A reaffirmation of extended deterrence. The US “nuclear umbrella” for allies remains a major pillar of the global security order, stability and an important non-proliferation tool. Consolidating extended deterrence not only includes maintaining the appropriate military hardware but also the persistent engagement with allies on nuclear strategy, possible arms control, and new challenges such as Russia’s nuclear first-use threats and remaining united in the face of a Nuclear Weapons Ban Treaty. Suffice to say, America’s allies must fulfill their burden-sharing responsibilities that are a necessary and well-understood part of the alliance bargain. But, as the world inches closer to a third nuclear age, “America first” must not be equated with “America alone”.
[1]. See Keith B. Payne, Deterrence in the Second Nuclear Age (Lexington: University Press of Kentucky, 1996); Paul Bracken, The Structure of the Second Nuclear Age: How Much has Changed, How Much Remains the Same?, November 17, 2002 [Draft2] http://oldsite.nautilus.org/gps/scenarios/BrackenSecondNuclearAgeCEIP2002.pdf.

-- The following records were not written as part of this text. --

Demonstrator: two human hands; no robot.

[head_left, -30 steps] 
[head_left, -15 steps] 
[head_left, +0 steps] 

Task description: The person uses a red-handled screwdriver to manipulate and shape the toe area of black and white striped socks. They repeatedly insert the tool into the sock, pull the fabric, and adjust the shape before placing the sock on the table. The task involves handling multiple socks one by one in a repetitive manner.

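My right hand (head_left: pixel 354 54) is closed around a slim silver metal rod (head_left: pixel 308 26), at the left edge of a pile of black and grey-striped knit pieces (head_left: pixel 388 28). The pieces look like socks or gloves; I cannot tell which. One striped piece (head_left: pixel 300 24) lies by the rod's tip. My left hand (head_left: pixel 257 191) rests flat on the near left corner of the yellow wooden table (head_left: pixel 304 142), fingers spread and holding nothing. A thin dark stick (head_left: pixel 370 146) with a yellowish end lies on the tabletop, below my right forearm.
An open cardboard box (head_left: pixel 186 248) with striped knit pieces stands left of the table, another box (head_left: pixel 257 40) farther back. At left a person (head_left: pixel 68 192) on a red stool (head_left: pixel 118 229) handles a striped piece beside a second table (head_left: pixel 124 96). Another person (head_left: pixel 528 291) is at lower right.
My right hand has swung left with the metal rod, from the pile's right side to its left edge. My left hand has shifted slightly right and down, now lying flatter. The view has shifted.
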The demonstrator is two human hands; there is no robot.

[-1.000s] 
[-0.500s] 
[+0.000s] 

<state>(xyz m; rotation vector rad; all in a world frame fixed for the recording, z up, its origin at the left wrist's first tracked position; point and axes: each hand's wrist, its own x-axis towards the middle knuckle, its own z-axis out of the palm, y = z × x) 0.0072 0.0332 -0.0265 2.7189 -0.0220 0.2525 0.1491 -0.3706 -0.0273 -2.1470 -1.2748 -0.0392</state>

[2]. Some failed to provide persuasive evidence that would deserve the label “new”, while others employed an entirely different definition of the term. See Karl-Heinz Kamp, “Welcome to the Third Nuclear Age,” The National Interest, May 2, 2016 (http://nationalinterest.org/feature/welcome-the-third-nuclear-age-16020); Ariel E. Levite, “Heading for the Fourth Nuclear Age,” IFRI Proliferation Paper, Winter 2009 (http://carnegieendowment.org/files/Levite_Fourth_Nuclear_Age.pdf).
[3]. For a counterfactual example of Iraq “warning” the US in the 1991 Gulf War see Stephen Peter Rosen, “Nuclear Proliferation and Alliance Relations,” in: Victor A. Utgoff (Ed.), The Coming Crisis: Nuclear Proliferation, U.S. Interests, and World Order (Cambridge, MA: MIT Press, 2000), esp. pp. 144-147.
[4]. The plutonium produced by a light water reactor during its normal operation is ill suited for making a nuclear weapon. However, through chemical separation one can obtain weapons-grade plutonium. For example, if Iran’s Busher light water reactor were powered down after 8 months of operation, it would have produced 150 kg of plutonium with a purity level of 90%. This would be sufficient for building more than 20 nuclear weapons.